→ The task: Work out how many lines in the records below include the string "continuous", and reply with that number alone.

Data items
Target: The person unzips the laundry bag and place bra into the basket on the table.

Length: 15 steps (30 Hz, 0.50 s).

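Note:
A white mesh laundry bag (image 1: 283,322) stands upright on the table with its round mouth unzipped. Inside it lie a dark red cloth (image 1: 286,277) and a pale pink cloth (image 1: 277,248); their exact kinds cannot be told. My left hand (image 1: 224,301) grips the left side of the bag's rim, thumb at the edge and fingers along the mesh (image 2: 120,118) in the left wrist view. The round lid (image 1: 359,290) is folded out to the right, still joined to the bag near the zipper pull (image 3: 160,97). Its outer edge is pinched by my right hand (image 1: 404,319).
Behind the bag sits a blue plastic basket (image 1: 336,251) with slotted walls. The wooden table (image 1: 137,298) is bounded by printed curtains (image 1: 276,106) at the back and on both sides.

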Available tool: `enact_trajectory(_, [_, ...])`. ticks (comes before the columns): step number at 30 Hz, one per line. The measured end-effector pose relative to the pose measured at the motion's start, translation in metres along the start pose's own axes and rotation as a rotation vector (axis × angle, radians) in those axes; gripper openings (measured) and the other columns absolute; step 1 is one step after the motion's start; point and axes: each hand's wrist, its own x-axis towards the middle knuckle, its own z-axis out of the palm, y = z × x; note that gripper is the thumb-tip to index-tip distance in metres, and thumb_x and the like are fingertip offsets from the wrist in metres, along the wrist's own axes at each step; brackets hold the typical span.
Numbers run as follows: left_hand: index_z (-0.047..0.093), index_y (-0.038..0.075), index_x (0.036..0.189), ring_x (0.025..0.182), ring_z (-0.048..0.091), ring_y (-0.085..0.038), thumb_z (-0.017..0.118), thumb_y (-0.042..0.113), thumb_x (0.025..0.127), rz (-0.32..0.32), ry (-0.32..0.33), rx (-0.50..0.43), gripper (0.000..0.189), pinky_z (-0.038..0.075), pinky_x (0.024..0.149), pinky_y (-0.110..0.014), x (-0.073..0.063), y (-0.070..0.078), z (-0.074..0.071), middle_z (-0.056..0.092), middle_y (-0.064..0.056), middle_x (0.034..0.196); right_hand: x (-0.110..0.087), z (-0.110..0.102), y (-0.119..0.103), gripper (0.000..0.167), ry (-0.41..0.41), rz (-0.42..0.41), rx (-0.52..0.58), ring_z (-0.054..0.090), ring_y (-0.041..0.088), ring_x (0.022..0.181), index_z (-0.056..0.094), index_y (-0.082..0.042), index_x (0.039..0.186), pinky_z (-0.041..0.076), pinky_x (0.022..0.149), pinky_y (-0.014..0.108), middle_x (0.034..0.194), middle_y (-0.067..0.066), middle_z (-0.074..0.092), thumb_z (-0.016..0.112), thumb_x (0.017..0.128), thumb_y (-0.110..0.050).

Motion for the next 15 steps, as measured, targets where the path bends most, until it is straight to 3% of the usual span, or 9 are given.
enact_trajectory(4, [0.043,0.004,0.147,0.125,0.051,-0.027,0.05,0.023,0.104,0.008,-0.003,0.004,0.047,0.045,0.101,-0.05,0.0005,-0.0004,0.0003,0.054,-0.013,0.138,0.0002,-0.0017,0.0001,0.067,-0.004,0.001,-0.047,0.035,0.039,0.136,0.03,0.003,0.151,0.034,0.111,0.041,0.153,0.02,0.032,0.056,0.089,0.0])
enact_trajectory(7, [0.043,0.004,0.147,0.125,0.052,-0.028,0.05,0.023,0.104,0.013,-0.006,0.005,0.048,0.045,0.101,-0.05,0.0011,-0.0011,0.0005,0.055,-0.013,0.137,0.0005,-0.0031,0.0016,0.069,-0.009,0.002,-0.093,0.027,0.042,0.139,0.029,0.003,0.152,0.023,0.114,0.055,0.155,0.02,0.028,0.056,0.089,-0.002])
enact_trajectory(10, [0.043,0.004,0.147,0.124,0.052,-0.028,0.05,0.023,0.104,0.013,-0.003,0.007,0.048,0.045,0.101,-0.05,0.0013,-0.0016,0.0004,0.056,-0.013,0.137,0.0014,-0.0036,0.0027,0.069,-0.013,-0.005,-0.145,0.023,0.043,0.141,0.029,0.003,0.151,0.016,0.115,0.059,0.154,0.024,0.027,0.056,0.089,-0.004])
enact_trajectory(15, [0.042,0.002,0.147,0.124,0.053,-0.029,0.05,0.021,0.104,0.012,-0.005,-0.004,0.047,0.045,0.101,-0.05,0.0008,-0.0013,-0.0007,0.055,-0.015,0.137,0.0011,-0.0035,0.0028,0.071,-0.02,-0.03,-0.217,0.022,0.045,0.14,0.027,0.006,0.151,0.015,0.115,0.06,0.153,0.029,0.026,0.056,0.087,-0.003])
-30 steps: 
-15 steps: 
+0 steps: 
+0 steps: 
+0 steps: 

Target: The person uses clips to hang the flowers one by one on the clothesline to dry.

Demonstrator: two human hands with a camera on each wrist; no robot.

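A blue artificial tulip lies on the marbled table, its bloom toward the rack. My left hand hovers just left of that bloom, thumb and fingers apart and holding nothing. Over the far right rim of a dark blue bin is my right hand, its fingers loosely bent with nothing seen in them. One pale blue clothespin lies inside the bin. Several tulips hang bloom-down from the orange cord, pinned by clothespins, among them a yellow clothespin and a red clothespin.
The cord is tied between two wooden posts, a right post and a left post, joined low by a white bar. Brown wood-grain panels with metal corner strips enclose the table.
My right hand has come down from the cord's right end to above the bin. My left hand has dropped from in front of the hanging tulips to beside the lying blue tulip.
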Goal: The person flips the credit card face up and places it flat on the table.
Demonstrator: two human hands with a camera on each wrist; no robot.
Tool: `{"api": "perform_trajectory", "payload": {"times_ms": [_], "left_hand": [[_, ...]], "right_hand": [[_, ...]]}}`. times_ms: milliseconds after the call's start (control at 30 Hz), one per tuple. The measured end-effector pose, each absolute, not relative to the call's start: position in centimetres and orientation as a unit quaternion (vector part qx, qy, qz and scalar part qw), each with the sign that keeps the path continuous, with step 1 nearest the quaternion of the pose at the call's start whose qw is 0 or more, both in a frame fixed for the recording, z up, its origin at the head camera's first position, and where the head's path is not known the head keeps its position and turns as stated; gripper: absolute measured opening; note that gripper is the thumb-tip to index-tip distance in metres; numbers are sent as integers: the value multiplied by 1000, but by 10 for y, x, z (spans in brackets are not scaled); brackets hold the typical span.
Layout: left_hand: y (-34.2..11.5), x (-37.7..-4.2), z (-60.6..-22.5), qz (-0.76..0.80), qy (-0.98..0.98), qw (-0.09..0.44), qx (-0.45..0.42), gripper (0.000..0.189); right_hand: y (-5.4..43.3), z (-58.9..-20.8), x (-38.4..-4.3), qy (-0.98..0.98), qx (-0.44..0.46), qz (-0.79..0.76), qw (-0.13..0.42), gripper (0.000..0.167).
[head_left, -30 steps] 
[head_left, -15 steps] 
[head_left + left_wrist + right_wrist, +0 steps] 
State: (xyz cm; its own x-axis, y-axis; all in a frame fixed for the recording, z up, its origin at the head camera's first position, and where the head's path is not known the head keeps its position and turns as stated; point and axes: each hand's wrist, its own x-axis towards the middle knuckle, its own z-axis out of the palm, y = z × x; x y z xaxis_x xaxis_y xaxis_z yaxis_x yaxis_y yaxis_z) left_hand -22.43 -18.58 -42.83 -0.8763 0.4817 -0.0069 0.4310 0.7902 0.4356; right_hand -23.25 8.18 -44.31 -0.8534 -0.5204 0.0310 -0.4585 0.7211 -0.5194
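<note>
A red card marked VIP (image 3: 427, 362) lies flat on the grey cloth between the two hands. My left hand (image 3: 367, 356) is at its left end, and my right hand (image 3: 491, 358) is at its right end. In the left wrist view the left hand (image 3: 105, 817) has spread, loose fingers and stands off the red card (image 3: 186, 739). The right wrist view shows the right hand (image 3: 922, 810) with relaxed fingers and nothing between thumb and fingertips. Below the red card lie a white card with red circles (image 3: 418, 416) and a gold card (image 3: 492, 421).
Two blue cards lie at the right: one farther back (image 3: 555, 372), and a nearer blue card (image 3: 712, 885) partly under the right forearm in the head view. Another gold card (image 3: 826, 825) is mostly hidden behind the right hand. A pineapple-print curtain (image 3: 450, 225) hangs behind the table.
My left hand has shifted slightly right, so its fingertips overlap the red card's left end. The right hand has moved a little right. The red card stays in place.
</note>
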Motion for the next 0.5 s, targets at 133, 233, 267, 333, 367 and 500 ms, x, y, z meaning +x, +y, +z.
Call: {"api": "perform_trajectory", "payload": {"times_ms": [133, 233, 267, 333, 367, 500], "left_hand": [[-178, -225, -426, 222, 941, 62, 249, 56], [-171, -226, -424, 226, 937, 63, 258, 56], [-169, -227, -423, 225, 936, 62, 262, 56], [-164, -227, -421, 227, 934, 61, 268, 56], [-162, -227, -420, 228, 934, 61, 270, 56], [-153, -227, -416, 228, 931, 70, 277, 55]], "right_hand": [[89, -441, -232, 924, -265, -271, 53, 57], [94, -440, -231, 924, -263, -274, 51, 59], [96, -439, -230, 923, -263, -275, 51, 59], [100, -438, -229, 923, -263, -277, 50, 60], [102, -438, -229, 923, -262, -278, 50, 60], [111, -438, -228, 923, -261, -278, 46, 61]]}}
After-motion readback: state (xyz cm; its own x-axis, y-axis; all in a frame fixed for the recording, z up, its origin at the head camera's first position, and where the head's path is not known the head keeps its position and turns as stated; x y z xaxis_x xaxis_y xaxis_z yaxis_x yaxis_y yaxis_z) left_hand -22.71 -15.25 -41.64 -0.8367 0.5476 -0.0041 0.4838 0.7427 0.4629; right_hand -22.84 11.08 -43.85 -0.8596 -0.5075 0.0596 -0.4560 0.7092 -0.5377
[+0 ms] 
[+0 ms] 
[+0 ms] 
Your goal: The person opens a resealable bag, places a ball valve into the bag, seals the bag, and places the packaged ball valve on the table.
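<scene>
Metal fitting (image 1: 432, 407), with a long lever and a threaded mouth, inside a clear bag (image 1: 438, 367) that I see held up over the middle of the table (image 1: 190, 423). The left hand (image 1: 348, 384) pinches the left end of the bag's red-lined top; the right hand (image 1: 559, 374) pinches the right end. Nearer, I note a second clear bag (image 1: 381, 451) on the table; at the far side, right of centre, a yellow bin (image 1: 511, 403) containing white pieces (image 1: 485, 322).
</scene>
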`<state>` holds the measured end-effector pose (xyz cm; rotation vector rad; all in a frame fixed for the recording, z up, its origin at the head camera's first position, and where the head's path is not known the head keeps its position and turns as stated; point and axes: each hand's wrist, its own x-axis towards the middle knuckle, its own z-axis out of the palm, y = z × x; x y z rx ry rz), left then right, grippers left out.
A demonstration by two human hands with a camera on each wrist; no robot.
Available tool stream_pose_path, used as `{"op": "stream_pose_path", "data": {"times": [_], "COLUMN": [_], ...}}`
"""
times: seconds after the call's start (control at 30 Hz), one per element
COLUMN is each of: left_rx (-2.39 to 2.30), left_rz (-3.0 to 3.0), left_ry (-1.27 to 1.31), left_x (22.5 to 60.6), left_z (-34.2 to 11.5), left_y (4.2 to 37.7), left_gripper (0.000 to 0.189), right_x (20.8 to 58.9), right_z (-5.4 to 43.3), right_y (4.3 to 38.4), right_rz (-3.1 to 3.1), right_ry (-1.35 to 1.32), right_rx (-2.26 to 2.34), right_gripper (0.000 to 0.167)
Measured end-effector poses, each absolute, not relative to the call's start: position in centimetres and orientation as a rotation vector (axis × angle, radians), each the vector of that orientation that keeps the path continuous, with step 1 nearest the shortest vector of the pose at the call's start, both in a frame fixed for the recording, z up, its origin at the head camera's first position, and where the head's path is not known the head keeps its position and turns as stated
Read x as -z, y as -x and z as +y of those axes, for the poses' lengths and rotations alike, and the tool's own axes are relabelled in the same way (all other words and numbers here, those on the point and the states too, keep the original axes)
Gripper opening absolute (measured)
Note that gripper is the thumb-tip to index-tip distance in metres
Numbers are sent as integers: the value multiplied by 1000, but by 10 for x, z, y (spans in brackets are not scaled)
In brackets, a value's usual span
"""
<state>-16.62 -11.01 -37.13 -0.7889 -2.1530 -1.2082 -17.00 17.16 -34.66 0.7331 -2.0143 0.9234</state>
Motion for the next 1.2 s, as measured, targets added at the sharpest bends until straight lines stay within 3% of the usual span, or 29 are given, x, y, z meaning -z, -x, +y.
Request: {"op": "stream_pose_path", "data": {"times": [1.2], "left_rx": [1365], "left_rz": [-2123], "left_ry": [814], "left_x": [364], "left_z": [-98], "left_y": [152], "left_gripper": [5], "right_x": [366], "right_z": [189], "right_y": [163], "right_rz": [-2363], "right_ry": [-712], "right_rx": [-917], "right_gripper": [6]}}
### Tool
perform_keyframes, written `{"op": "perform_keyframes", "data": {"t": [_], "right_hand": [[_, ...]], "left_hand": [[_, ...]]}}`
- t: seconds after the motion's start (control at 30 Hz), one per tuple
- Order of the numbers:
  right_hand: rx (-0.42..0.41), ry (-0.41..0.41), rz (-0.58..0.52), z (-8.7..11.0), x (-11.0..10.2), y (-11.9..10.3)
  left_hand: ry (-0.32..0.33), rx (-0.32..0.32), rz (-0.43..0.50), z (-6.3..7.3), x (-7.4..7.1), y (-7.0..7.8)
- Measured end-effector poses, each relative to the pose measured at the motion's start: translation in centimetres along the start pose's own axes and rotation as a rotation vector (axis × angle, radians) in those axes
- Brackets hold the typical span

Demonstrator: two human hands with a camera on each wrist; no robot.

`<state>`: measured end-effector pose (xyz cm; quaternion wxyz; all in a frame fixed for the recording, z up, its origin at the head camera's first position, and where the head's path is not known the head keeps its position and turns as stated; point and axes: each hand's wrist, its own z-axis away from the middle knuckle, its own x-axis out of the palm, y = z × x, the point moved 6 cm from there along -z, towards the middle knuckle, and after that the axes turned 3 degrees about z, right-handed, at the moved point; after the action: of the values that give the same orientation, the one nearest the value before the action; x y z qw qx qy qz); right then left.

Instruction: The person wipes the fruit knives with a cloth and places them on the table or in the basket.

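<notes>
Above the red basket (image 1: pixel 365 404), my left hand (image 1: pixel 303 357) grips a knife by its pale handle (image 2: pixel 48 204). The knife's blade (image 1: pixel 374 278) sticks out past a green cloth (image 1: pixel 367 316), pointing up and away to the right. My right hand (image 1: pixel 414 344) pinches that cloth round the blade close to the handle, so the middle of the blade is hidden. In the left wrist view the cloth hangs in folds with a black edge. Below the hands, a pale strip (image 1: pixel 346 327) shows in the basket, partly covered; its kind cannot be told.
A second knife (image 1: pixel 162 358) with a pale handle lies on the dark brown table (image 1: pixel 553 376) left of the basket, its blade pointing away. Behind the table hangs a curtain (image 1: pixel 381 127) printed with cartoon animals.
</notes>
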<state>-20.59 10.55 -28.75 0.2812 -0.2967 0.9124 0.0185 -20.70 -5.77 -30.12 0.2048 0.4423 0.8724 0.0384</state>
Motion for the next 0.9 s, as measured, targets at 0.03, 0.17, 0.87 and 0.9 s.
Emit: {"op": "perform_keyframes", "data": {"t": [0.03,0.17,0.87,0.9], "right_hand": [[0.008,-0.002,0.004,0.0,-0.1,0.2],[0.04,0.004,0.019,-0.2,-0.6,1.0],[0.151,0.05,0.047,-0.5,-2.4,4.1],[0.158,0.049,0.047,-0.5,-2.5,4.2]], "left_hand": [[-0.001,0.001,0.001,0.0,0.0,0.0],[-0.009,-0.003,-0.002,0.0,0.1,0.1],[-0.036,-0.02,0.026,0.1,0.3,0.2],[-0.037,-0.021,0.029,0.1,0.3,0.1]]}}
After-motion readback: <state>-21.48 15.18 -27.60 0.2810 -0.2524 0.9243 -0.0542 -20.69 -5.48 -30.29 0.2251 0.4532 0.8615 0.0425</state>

→ Result below: 2